As I like robots, I did my best to get it to work. Electronics part was
ok, just had to replace a fuse. Impressive, after all these years. But
the robotic fingers were broken ! This seem to be some kind of
bug-as-feature : before risking to crush your hand, the robot breaks
The only web documentation I was able to find (French only, of course) :
Originally there was a kind of fork, and when the hand is closing, it becomes a lever, and can break as the motors don't have stop sensors.
So I took measurements, and photographs straight from above the hand, then started Blender on my Ubuntu. This was the first time I modeled something that needed exact dimensions in
Blender... I learned a lot of nice shortcuts, and I was surprised to
discover that Blender is very capable for this kind of CAD modeling. I
mapped the photos on quads within the scene, to have a good vision of
what was physically possible and what was not. Yes, when I did the
modeling, I no longer had access to the robot and its parts, only the
photos and measurements. Too easy otherwise
Q: What were the hard and easy parts of modeling and ordering this?
A: Hard but actually very fun : modeling from scratch something
physical ! this part is not CG fake graphics, nor a re-creation : I
wanted to end up with a much better and stronger design of the part.
Thicker sections, reduced margins, counter balance of traction, but all
this will still have to move along the full course, with other mobile
parts. Blender helped me to model the articulation, as I could not see
the real robot during the modeling phase.
Hard : first time using Shapeways : how will the printing end up, will
this be rough, unprecise ? Will the materials be strong enough ? Which
one to choose ? By the way, your website should REALLY explain better
the different properties of the materials, especially for 3D printing
replacement parts. Lots of questioning, but it turned out ok. Both the
"Cream robust" and "White strong and flexible" parts were nice. [note from the editor: yes, we're working hard on improving that section]
Hard : had to create a Paypal account from a Dutch page (you should fix
this by the way, it has already been mentioned in the forum). Took 2
hours. Very easy : ordering, and getting the parts. Less than 10 days,
perfect. As I said in the forum, between hearing about this broken
robot and actually fixing it, it took only 15 days. I was very lucky to
hear about Shapeways at that time ! [note from the editor: thanks for reporting that PayPal issue - it's been fixed!]

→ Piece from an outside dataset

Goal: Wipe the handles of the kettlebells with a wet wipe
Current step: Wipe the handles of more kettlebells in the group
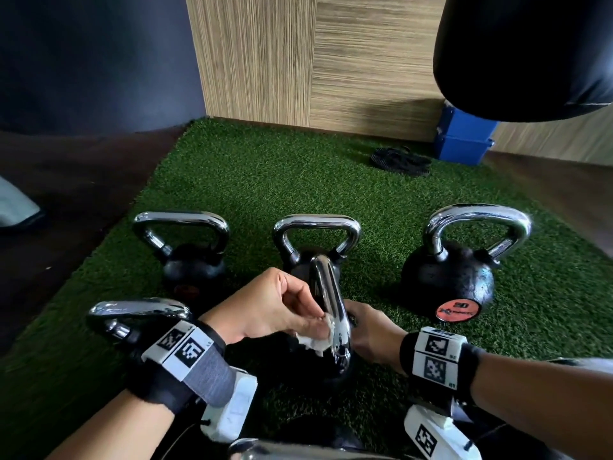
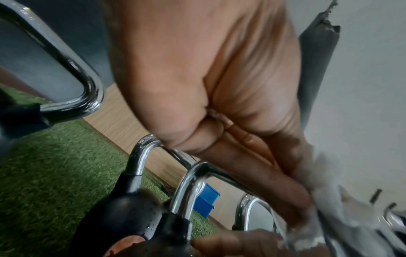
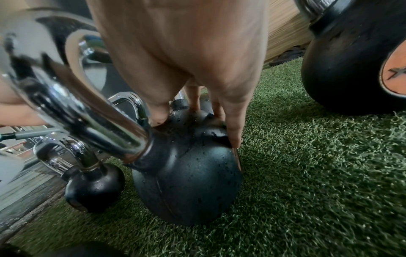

Easy (mostly) : installing the part. Very nice precision. I had to sand
a bit (less than 0.1 mm) the inner side of holes, to be able to fit the
metal axes in, as shown here.
The Cream robust was easy to work, the nylon took some minutes more
Q: Does the replacement part work as well as the original?
A: In fact, way better. As it is stronger. I can force the fingers motor without problems !
Q: How do you feel about using Shapeways for creating replacements parts?
A: Price is a bit high. For the robot, as I don't have access to CNC
machining, I could never have fixed both fingers with less than $70
without 3D printing. And I wanted something strong, so no "hollowing
out" nor "thinning" to make the parts cheaper.
My pedal bin recently had its plastic support broken (bad mechanical
design again), and my first reflex was to think "I can design a better
replacement part, and 3D print it". But it would still cost a bit more
than a complete new pedal bin, as the part is quite large ...
So I think 3D printing is very worthwhile for small parts, and very
specific parts of costly hardware that nobody supports anymore.
Customization is interesting too : have something stronger, or funnier,
or prettier than the original.
Ease of use : perfect. Sure, knowing Blender helps. Tips on sanding can
be useful, I saw you linked an interesting PDF about this. On your
side, as I said, you should explain better the tradeoffs between the
possible materials. And make apparent than even when ordering multiple
parts at once, they can be received separately.